Aku menganggukan kepalaku pasti.

Ada tatapan kagum dan hormat dikedua matanya.

"Kamu mau melahirkan lima orang anak sayang?"

Aku menganggukan kepalaku pasti, dan yang dilakukan Rangga ia menarik tubuhku kedalam belitan tangannya yang kuat, seolah enggan melepaskanku. "Ini proyek besar sayang, kita harus segera memulainya.." ia meregangkan tubuhnya dari tubuhku menatapku dengan matanya yang hitam, matanya yang sudah sering kali membuatku tenggelam dalam pengharapan.

"Enak aja, dokter memintaku untuk memeriksakan diriku beberapa minggu lagi." Potongku.

Rangga mengerang. "Berapa minggu lagi sayang? Aku sudah tidak sabar."

Aku terdiam lama, mengenang kematian calon anakku, yang pergi sebelum aku melihat wajahnya, "dua atau hingga minggu lagi." Jelasku.

Terdengar Rangga kembali mengerang, "tiga minggu lagi? Ya Tuhan..." dan dengan gayanya yang dramatis ia menutup wajahnya, dan mau tidak mau aku tertawa. Rangga berbalik menatapku, "kamu tidak tahu apa yang aku rasakan sayang..."

Aku menggelengkan kepalaku dan tertawa pelan, "emang apa yang kamu rasakan?"

"Puasa bagi laki-laki itu sungguh luar biasa rasanya sayang..."

Aku menarik kepalanya untuk menghadapku, "tapi kamu kan masih bisa tidur memelukku, menciumi aku, apapun yang bisa kamu lakukan, kecuali itu."

Rangga tertawa.
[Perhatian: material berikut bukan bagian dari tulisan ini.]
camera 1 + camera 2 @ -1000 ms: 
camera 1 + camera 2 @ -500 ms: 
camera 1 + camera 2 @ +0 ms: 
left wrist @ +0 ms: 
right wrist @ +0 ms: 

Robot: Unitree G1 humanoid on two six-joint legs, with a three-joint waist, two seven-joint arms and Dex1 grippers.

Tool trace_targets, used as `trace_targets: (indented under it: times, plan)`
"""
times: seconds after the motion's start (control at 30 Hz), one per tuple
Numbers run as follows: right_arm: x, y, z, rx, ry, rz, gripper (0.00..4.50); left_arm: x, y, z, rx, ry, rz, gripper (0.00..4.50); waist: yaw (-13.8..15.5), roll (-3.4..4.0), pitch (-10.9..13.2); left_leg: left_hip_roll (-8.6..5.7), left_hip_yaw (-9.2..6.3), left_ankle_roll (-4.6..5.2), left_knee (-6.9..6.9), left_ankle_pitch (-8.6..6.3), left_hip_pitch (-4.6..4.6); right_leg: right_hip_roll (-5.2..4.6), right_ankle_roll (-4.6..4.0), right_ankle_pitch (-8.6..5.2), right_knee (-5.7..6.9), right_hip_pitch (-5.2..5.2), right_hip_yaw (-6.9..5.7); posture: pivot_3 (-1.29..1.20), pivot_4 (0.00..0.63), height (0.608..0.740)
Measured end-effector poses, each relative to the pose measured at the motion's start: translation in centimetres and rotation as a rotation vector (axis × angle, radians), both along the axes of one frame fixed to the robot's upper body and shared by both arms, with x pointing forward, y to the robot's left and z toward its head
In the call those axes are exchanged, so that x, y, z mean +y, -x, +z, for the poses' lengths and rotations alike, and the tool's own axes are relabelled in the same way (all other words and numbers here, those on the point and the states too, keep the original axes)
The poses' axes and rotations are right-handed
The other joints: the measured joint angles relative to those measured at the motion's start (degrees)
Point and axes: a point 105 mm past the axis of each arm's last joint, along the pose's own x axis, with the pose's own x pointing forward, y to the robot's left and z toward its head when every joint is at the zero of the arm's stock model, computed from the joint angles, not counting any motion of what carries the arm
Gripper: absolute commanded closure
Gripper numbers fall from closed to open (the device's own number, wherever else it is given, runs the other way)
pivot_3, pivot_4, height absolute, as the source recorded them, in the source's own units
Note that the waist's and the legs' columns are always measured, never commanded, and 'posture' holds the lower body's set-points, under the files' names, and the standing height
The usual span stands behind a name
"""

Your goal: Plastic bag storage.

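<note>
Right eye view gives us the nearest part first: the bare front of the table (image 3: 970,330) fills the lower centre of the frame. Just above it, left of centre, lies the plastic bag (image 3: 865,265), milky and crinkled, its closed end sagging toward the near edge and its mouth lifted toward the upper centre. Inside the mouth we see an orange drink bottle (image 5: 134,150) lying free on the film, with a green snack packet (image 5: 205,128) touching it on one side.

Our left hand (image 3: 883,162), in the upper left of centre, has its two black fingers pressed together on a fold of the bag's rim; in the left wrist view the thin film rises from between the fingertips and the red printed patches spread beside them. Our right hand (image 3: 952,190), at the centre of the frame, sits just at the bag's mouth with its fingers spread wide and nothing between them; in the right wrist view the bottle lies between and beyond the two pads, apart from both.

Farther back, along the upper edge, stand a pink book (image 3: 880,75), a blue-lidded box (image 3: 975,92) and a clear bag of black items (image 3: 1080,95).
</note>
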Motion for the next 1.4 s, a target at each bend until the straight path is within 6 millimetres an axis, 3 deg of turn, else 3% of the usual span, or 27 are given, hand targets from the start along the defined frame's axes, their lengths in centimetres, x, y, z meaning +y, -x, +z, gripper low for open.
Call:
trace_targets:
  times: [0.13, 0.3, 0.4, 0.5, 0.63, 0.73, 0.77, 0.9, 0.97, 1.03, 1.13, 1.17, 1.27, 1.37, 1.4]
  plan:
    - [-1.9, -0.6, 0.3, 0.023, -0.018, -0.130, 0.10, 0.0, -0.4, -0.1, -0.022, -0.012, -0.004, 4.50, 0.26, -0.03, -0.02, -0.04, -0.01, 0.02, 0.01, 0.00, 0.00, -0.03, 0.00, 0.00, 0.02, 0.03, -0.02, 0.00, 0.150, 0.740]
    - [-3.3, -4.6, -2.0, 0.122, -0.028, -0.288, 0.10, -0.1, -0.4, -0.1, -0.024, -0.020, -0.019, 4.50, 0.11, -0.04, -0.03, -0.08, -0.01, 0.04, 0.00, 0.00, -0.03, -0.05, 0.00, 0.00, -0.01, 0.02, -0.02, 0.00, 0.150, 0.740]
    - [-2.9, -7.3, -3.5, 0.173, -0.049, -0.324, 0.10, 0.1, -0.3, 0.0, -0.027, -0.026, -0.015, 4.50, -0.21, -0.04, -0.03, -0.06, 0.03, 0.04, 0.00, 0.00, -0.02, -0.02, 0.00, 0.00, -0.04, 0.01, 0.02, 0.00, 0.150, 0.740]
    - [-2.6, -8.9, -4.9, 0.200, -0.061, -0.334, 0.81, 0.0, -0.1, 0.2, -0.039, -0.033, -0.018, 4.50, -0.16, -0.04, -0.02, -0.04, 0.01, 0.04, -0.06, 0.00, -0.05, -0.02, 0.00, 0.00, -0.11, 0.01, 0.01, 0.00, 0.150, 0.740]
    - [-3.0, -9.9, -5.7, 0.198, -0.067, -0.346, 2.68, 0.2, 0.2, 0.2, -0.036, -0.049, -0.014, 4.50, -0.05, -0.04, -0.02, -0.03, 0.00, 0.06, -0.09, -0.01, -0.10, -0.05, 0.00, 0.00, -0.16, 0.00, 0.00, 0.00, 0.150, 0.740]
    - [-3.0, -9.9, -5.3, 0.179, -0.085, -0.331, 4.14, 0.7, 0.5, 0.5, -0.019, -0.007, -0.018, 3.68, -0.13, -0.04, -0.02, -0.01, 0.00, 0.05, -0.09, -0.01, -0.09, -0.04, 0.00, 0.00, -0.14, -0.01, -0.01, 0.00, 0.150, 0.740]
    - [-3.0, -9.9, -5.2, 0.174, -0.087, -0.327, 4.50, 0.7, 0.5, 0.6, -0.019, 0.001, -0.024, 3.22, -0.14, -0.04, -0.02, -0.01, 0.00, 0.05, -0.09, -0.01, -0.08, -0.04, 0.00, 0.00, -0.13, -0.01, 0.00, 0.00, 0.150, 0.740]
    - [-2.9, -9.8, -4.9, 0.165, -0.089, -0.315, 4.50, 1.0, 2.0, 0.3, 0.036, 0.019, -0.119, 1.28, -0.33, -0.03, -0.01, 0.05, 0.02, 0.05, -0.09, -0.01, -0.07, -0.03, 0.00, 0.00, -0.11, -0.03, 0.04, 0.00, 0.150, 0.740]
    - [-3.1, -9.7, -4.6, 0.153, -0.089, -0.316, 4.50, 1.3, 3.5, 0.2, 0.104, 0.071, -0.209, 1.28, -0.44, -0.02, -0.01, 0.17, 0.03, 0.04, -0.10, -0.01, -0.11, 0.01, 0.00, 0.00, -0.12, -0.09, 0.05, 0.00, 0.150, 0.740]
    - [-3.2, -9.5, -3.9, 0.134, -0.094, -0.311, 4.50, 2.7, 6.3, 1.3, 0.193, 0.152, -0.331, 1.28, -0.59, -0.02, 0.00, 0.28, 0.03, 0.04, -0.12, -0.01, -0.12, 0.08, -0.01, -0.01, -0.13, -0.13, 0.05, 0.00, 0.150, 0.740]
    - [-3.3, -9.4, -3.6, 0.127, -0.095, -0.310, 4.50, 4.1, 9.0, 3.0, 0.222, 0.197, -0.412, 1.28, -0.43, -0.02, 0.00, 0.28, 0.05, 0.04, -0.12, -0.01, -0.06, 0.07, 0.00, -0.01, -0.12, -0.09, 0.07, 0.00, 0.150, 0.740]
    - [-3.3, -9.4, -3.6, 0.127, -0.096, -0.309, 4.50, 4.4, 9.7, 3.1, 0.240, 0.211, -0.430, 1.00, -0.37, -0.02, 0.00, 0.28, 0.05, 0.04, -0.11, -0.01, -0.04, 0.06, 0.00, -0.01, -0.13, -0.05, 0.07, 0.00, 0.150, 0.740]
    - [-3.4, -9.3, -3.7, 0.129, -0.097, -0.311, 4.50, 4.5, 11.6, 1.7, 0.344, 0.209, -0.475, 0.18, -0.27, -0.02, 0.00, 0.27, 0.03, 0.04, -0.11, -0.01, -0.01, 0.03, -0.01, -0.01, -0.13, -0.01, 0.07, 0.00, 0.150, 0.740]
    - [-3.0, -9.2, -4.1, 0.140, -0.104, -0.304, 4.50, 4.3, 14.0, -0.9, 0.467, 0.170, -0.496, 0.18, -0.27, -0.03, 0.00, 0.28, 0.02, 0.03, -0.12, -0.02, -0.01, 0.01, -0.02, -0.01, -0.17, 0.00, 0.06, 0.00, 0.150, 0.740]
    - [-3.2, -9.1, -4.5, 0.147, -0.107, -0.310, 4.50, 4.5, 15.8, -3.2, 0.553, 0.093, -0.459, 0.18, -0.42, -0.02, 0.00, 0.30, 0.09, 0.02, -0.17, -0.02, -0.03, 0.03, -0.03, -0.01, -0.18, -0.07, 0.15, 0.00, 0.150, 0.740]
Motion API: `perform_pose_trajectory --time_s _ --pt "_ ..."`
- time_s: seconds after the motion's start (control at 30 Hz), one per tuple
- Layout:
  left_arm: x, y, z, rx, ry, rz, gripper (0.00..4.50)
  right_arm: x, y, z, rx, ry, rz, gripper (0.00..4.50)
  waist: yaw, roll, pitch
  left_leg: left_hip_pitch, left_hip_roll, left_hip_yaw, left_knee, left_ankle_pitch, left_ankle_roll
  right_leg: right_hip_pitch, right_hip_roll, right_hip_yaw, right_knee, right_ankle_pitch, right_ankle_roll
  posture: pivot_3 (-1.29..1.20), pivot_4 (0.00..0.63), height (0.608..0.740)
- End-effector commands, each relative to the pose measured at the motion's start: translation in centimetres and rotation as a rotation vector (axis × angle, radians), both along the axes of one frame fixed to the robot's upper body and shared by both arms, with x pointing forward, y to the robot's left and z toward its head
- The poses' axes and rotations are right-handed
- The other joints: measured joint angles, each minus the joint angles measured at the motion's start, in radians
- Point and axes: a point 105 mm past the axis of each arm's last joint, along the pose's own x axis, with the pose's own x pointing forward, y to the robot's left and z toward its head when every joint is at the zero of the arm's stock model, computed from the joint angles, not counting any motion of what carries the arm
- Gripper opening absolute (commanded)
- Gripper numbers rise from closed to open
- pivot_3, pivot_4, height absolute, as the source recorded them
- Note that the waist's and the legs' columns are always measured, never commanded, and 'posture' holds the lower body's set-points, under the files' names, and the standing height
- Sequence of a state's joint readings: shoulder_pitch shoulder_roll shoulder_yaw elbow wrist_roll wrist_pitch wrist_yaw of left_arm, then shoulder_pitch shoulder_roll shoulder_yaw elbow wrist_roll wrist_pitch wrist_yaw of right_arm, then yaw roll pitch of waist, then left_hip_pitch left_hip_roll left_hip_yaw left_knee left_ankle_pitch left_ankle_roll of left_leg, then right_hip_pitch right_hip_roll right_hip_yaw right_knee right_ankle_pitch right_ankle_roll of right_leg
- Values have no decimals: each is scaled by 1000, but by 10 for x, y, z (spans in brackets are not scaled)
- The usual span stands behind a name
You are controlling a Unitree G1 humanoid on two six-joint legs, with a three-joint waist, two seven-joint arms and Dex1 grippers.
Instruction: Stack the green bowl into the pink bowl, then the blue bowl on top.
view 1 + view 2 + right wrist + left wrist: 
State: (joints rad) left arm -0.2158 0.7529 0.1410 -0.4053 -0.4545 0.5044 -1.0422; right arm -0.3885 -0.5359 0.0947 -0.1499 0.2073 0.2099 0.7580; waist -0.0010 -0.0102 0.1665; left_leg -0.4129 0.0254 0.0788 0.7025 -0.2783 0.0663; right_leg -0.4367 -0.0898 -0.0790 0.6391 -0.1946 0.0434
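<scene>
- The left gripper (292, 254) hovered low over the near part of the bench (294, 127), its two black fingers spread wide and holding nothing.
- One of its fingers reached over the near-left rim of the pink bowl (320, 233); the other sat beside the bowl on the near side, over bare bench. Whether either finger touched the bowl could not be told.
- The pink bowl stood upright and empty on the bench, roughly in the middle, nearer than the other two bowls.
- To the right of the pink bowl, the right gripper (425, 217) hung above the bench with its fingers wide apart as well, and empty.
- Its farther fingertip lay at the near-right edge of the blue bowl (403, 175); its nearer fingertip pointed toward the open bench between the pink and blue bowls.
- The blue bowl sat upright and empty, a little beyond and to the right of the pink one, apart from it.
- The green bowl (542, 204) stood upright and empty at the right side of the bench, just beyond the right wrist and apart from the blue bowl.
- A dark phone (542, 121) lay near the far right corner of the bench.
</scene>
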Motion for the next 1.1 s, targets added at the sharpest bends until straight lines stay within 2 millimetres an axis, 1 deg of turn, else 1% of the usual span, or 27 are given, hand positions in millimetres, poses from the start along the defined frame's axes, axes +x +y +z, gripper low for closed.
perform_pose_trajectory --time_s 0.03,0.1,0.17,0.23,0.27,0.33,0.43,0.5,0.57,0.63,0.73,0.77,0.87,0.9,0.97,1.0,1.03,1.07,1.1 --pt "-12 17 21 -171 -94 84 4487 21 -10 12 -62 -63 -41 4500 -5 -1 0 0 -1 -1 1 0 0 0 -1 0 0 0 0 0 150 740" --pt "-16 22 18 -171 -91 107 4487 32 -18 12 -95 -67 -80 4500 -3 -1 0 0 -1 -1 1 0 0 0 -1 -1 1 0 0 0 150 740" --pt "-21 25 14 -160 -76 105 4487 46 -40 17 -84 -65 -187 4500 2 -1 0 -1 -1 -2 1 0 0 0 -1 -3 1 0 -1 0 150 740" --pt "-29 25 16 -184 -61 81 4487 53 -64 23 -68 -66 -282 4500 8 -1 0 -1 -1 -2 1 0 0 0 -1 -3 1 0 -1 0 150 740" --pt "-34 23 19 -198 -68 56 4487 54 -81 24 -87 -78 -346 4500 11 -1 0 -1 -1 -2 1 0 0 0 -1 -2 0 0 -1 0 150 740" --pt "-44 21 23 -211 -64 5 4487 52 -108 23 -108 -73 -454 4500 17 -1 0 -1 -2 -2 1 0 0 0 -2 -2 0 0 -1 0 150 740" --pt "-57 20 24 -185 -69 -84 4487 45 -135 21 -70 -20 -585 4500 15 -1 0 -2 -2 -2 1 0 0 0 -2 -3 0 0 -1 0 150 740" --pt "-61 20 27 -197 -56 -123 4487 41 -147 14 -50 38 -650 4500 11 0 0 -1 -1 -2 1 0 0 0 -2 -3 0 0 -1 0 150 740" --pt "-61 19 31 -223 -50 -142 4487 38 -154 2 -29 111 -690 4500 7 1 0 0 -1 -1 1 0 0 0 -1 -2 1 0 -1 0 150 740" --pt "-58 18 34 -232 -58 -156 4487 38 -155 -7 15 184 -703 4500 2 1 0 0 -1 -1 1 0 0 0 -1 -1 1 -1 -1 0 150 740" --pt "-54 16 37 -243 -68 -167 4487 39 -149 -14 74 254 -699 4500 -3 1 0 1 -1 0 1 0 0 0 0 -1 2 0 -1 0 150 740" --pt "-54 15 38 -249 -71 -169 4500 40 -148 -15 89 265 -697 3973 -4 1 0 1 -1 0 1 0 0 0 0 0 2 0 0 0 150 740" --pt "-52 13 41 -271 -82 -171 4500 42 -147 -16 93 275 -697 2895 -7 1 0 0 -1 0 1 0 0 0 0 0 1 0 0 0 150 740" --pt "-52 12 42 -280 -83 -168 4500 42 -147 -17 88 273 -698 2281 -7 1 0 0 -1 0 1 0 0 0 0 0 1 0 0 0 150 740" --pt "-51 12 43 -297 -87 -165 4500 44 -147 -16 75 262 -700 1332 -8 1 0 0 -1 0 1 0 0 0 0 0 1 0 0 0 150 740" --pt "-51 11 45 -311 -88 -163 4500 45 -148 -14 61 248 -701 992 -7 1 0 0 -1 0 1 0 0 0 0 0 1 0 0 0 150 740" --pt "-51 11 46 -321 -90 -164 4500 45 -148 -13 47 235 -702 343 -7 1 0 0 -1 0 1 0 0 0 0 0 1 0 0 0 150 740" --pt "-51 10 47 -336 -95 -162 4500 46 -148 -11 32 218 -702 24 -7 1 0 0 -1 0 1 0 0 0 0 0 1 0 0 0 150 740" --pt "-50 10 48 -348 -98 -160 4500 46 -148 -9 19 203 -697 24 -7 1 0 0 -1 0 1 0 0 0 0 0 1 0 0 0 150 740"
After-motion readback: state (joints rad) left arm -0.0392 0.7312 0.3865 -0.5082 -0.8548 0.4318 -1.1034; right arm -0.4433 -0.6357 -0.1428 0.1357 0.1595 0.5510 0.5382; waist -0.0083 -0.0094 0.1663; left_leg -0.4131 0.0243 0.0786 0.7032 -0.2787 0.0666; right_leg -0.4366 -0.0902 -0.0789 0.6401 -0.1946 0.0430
Dan memelukku, setelah sebelumnya menciumi wajahku.

Terjadi keheningan yang menenangkan.

"Bila anak pertama kita perempuan, kamu mau beri nama siapa sayang?"

"Aliqa, aku suka nama itu.." jawabku cepat, "anak kedua bila perempuan lagi aku akan memberinya nama Aqila, dan anak ketiga bila perempuan lagi aku beri nama Ayana," sambungku, "kecuali anak laki-laki, Ayahnya yang harus mencarinya.." aku menatapnya. "Kenapa kamu membicarakan anak bersamaku? Kamu tidak menginginkan anak dariku..."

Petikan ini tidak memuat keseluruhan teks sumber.